Barely twenty minutes later, though, Duncan was jogging home and painfully starved. He bounded up the condo stairs two at a time and threw open his door.

"Okay, lets go!" he called. "If I don't eat soon I'm going to collapse. Where are my keys?"

Yanna stuck her head out of the bathroom with a look of bemused curiosity. She was wearing a towel and had her wet hair piled on her head. "You're too early, Dunc." She laughed. "Have a shower, we'll go in about an hour."

"What? No!" Duncan pouted in pseudo-serious despair. "No, I'm hungry now." 

"Awww, poor muffin." Yanna teased him, returning to the bathroom. "Have some cold pizza. It's in the fridge."

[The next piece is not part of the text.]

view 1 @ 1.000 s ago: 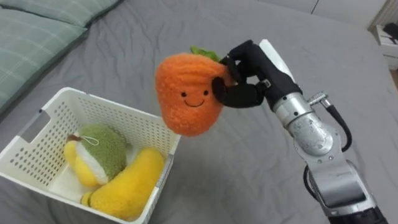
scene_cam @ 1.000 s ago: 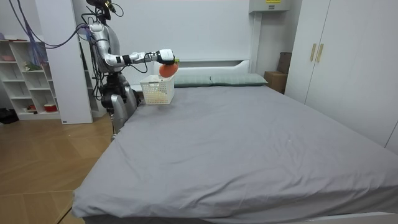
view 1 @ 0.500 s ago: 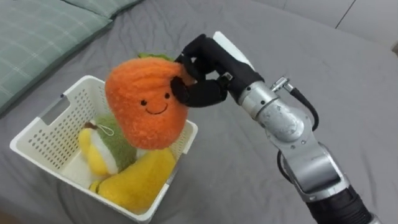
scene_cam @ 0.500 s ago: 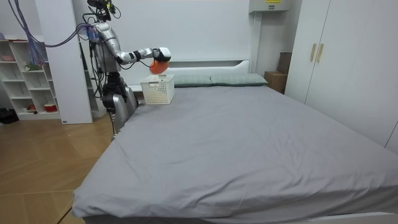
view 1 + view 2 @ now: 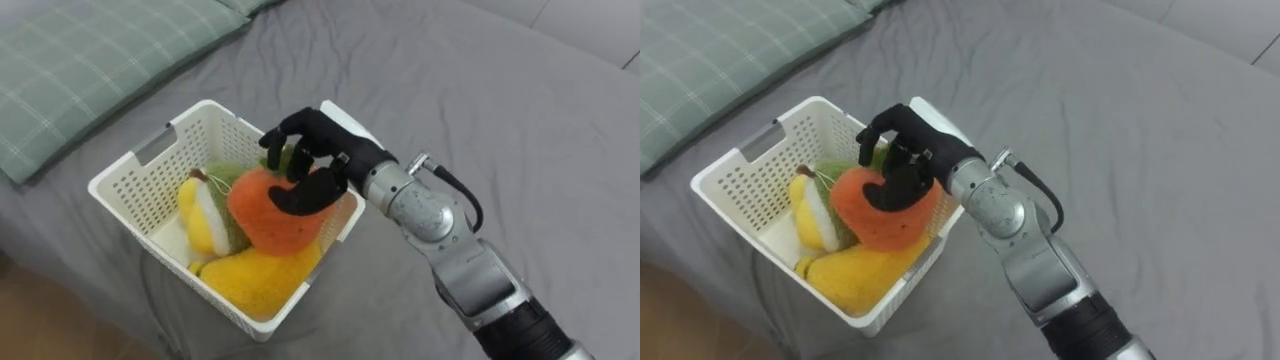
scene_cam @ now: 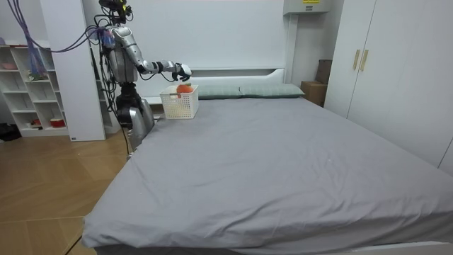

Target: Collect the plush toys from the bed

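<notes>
A white slatted basket (image 5: 150,160) stands on the grey bed near its edge, and it also shows in the room view (image 6: 179,103). Inside lie a yellow plush toy (image 5: 250,280) and a green and yellow plush toy (image 5: 205,205). An orange plush toy (image 5: 265,210) with a green leaf rests on top of them, inside the rim. My right hand (image 5: 315,160) reaches in from the right. Its fingers arch over the toy's leafy top and its thumb curls against the orange side.
A green checked pillow (image 5: 90,60) lies beyond the basket at the upper left. Grey sheet (image 5: 520,120) stretches away to the right. In the room view I stand beside the bed's head end, with a white shelf (image 6: 28,85) behind me and wardrobes (image 6: 382,64) across the room.
My right hand has carried the orange toy left and down, from above the basket's rim into the basket, onto the other toys. The eye views have shifted as well.
</notes>
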`<state>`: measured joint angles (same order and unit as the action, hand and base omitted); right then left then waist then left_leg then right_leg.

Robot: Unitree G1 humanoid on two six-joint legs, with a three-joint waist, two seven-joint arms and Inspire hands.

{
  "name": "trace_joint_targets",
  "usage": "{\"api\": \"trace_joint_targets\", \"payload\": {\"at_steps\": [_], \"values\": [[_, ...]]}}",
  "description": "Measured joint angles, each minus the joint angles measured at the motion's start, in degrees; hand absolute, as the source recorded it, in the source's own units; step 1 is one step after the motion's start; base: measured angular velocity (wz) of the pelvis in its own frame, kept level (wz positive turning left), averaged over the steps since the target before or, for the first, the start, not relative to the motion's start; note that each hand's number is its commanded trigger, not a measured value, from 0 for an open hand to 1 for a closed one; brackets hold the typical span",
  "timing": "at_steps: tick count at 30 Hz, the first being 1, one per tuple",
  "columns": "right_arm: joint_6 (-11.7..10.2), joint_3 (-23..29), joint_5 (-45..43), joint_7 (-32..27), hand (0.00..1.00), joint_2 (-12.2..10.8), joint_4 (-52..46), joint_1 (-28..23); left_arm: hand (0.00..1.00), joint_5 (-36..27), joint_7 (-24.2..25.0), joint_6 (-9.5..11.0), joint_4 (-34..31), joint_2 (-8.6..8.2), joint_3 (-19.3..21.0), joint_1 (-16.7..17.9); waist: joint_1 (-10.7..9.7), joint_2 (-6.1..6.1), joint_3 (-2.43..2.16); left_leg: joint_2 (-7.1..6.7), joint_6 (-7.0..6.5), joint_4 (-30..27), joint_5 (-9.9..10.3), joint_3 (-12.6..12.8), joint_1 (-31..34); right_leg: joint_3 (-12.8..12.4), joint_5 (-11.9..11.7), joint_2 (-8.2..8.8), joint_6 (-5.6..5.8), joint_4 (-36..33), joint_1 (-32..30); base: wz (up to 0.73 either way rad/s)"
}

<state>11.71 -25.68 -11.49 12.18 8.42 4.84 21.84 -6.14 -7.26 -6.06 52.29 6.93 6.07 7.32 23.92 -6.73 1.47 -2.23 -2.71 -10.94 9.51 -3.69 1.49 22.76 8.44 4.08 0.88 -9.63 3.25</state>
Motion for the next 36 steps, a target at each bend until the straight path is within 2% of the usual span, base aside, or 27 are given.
{"api": "trace_joint_targets", "payload": {"at_steps": [7,12,18,21,23,25,28,30,31,32,33,35,36], "values": [[0.0,0.0,0.0,0.0,0.00,0.1,1.5,0.0,0.00,0.0,-0.1,-0.2,0.0,-0.05,0.0,-0.1,-0.4,0.13,0.09,-0.09,-0.03,-0.1,0.0,0.1,-0.1,0.0,0.0,0.05,0.00,0.0,0.1,0.00],[0.0,0.0,0.0,-0.7,0.00,0.5,2.0,-0.7,0.00,0.1,-1.2,-0.2,0.3,-0.09,0.1,0.1,-1.0,-0.02,-0.03,-0.11,-0.04,-0.1,0.0,0.0,-0.3,0.0,0.0,0.02,0.00,0.2,0.2,0.00],[-0.8,1.3,0.2,-1.1,0.00,1.2,3.6,-1.0,0.00,0.2,-2.5,-0.1,0.6,-0.62,0.6,0.5,-2.3,0.10,-0.07,-0.16,-0.06,0.2,-0.1,0.4,-0.9,-0.7,0.0,-0.05,0.00,0.9,0.7,-0.03],[-1.5,2.9,1.6,-1.9,0.00,1.0,3.5,-1.1,0.00,0.1,-3.5,-0.1,0.6,-0.90,0.5,0.4,-3.4,0.27,-0.11,0.04,-0.08,0.2,-0.1,1.5,-1.4,-1.7,0.0,-0.12,-0.02,1.0,0.6,-0.15],[-2.8,4.0,3.6,-3.4,0.00,1.0,3.0,-1.2,0.00,0.1,-3.5,0.3,0.6,-0.88,0.4,0.4,-4.9,0.76,-0.09,0.12,-0.10,0.3,-0.1,2.2,-1.7,-2.3,0.0,-0.18,-0.02,0.9,0.6,-0.14],[-4.1,6.0,7.2,-4.5,0.00,1.0,2.8,-1.6,0.00,0.1,-3.5,0.8,0.6,-0.90,0.1,0.2,-5.4,1.10,-0.18,0.32,-0.10,0.7,0.0,3.1,-2.2,-3.2,-0.1,-0.20,-0.04,0.9,0.5,-0.23],[-5.4,10.5,12.1,-6.8,0.00,1.1,-0.5,-4.7,0.00,0.5,-3.5,2.0,1.8,-0.94,0.1,0.0,-7.3,1.91,-0.71,0.61,-0.11,1.5,0.0,5.0,-3.2,-4.5,-0.1,-0.34,-0.05,0.9,0.5,-0.24],[-7.0,12.8,16.8,-8.4,0.00,1.4,-3.3,-7.7,0.00,0.4,-3.5,2.3,3.2,-0.98,0.1,0.2,-9.2,2.69,-1.00,0.69,-0.15,2.0,0.0,5.8,-3.9,-5.6,-0.1,-0.47,-0.02,0.9,0.7,-0.29],[-7.5,14.2,19.2,-8.9,0.00,1.8,-5.1,-9.6,0.00,0.5,-3.5,2.4,3.1,-1.04,0.1,0.9,-10.6,3.20,-1.25,0.79,-0.16,2.4,0.0,6.7,-4.3,-6.1,-0.2,-0.39,0.02,0.9,0.7,-0.29],[-7.8,16.2,23.1,-9.0,0.00,2.0,-6.2,-11.1,0.00,0.5,-3.5,2.5,3.1,-1.07,0.3,1.5,-12.5,3.39,-1.30,0.86,-0.16,2.6,0.0,7.0,-4.6,-6.8,-0.2,-0.33,0.01,0.8,0.6,-0.24],[-8.2,17.2,25.6,-9.0,0.00,2.2,-6.3,-11.7,0.00,0.5,-3.6,2.4,3.1,-1.13,0.5,1.8,-13.3,3.50,-1.28,0.89,-0.16,2.6,0.0,7.1,-4.7,-6.9,-0.2,-0.37,0.01,0.8,0.6,-0.17],[-9.6,22.4,32.4,-10.2,0.00,2.9,-6.2,-14.5,0.00,0.0,-4.3,2.4,2.8,-1.11,1.0,3.5,-16.5,3.73,-1.14,1.04,-0.16,2.6,0.0,8.0,-5.0,-7.6,-0.2,-0.51,-0.04,0.7,0.6,-0.12],[-9.8,23.9,33.4,-10.5,0.00,2.9,-6.2,-15.4,0.00,0.0,-4.4,2.4,2.8,-1.12,1.2,3.9,-16.9,3.81,-1.09,1.11,-0.17,2.7,0.1,8.2,-5.1,-7.9,-0.2,-0.58,-0.08,0.7,0.5,-0.18]]}}
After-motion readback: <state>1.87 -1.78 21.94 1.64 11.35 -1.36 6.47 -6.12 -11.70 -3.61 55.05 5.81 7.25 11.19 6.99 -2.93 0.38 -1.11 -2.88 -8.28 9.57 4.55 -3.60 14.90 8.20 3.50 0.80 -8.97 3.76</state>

Duncan didn't need to be asked twice. He took the leftover pizza from the fridge and hunkered down on a stool at the kitchen counter to eat it. When Yanna emerged a few minutes later she was fully dressed in a deep crimson satin cocktail dress and fishnet stockings. Her hair was still wet and piled on her head, and was accessorized with painted chopsticks. She hugged him from behind, kissing the back of his neck and rubbing his belly. 

"Better?" she asked, since he had already eaten half a pizza.

"Sorta." He lied. "Can we go now?" Yanna rolled her eyes at him. 

"No. First of all, you need to change. Second of all," she paused. "You should probably eat something else. If you go to Ben and Donna's like this you'll just eat them out of house and home. Let's fill you up just a little before we go, alright?" 

Duncan just grinned and let her do her work.

There was really no time to cook but Yanna ran about the kitchen grabbing snacks and garnishes, balancing jars on each other and opening & closing cupboards with her toes. She plunked things down in front of Duncan as she found them. She made a plate of crackers with brie and fig spread. She offered him the egg salad she had made for tomorrow's sandwiches. There were some calamata olives and pickled onions. Duncan wasn't too picky. He ate what his woman gave him.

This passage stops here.